Jaguaré
- Full name: Associação Jaguaré Esporte Clube
- Nickname(s): Tricolor do Norte
- Founded: December 5, 2001
- Ground: Estádio do Conilon, Jaguaré, Espírito Santo state, Brazil
- Capacity: 5,000
| Home colours | Away colours |

= Associação Jaguaré Esporte Clube =

Association football club in Brazil

Associação Jaguaré Esporte Clube, commonly known as Jaguaré, is a Brazilian football club based in Jaguaré, Espírito Santo state. They competed in the Série C and in the Copa do Brasil once.

==History==
The club was founded on December 15, 2001. They won the Copa Espírito Santo in 2007. Jaguaré competed in the Série C in 2007, when they were eliminated in the First Stage of the competition.
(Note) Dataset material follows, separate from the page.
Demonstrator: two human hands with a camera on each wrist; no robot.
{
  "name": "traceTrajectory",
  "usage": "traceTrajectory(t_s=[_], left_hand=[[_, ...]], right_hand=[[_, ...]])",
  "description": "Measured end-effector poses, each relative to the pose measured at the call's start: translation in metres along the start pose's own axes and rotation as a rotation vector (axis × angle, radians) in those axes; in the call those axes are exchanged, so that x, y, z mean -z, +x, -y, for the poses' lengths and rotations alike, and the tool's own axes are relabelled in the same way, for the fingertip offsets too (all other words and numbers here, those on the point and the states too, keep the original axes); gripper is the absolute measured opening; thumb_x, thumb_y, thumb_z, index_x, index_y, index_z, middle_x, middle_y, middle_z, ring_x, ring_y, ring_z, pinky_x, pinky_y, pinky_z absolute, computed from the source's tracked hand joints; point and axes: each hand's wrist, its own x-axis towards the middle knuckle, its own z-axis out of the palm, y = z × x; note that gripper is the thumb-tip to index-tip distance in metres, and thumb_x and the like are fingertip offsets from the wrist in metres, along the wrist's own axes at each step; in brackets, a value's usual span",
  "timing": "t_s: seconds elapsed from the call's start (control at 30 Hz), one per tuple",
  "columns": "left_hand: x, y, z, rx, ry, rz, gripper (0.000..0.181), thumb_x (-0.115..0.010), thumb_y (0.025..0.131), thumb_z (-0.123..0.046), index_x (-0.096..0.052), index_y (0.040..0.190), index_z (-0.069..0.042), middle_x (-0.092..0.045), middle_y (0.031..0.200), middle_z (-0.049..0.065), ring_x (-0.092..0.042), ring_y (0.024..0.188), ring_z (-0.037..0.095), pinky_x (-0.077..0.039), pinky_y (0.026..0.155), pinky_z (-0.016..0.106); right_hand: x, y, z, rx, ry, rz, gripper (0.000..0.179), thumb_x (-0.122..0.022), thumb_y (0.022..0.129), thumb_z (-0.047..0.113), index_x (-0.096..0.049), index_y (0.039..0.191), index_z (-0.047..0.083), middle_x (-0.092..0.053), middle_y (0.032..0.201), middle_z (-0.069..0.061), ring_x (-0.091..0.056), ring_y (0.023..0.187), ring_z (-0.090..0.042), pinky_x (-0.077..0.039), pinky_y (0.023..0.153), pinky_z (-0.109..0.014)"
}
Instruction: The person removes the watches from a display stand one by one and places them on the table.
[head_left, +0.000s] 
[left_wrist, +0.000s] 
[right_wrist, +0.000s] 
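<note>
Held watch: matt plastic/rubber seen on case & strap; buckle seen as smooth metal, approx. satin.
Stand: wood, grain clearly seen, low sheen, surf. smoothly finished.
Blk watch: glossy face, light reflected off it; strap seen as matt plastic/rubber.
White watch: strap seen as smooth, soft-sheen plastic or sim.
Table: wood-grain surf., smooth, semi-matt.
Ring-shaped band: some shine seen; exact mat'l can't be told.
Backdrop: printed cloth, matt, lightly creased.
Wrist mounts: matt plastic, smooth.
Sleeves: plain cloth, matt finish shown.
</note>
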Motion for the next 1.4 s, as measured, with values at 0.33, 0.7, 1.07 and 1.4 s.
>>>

The club competed in the Copa do Brasil in 2008, when they were eliminated in the First Round by Ríver of Piauí.

==Achievements==
- Copa ES:
  - Winners (1): 2007
- Campeonato Capixaba Série B:
  - Winners (1): 2023

==Stadium==
Associação Jaguaré Esporte Clube play their home games at Centro Esportivo Conilon, nicknamed Estádio do Conilon. The stadium has a maximum capacity of 5,000 people.